Occupational Therapy (OT) assessment and support (step-by-step with graphic)


Graphic illustrating the occupational therapy assessment and support user journey

The referral process

  1. Step 1

    A referral for Occupational Therapy is received, and a phone triage is carried out within 48 hours.

    Strengths-based conversation carried out, and advice and information provided. Alternatively signposting or referral to the appropriate team may be made.

  2. Step 2

    The individual is added to the waiting list, and informed of current waiting times.

    They are advised to make contact again if their needs change.

  3. Step 3

    The referral is prioritised based on risk and need.

    Referral allocated to appropriate staff member, and contact is made to arrange the assessment or support within 28 days

  4. Step 4

    Initial assessment completed and goals agreed with individual.

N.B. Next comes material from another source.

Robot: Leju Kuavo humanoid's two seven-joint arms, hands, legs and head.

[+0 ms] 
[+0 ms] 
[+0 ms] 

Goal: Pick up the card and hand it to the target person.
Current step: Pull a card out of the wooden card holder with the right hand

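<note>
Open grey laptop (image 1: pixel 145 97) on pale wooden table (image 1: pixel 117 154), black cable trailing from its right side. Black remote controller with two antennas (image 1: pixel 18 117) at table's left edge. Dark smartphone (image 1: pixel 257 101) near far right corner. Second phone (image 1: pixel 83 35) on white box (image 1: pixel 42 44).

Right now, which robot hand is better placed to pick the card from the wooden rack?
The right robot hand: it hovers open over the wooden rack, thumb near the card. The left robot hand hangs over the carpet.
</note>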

    Intervention or action plan created.

  5. Step 5

    Intervention carried out, for example equipment and/or technology ordered, housing adaptation application sent, voluntary sector or enabling or carers assessment referral(s) sent.

    OT assessment documentation completed and sent.

  6. Step 6

    Review carried out with individual to ensure goals are met. Adjust plan and actions accordingly.

    End involvement, provide contact details if needs change.

    OT Feedback form provided.


Example service user journey

Initial contact

Paul had a road traffic accident in 1973 which led to a brain injury and left-sided weakness. Paul has experienced gradual deterioration in mobility, had difficulty with climbing stairs causing pressure sores on his bottom and was having frequent falls.

Assessment

At referral point Devon Carers contact details were provided to Paul’s wife. An appointment was made for an OT to visit and assess. Assessment findings: toilet transfers difficult despite grab rail. Unable to get in or out of the property. Hygiene: low motivation to wash independently as difficulty accessing washing facilities. Low mood due to recent bereavement. Paul’s wife was struggling to cope with caring for him.

Assessment outcome

Goals agreed 1. safely use stairs to access bedroom 2. To safely have a daily wash independently 3. To use toilet independently 4. To safely access community. Plan agreed for OT to refer for a stairlift and ramp access, prescribe a 2” raised toilet seat, refer to reablement for personal care, write to GP regarding low mood, sore and self-neglect. Copy of OT assessment send to Paul.

Final outcome and review

Review completed. Equipment and adaptations in place. Letter sent to GP. Paul reported he is managing the stairs & feeling safer and more confident to go out. He is now washing independently without help from his wife. He is feeling more motivated and is looking forward to visiting his daughter at Christmas.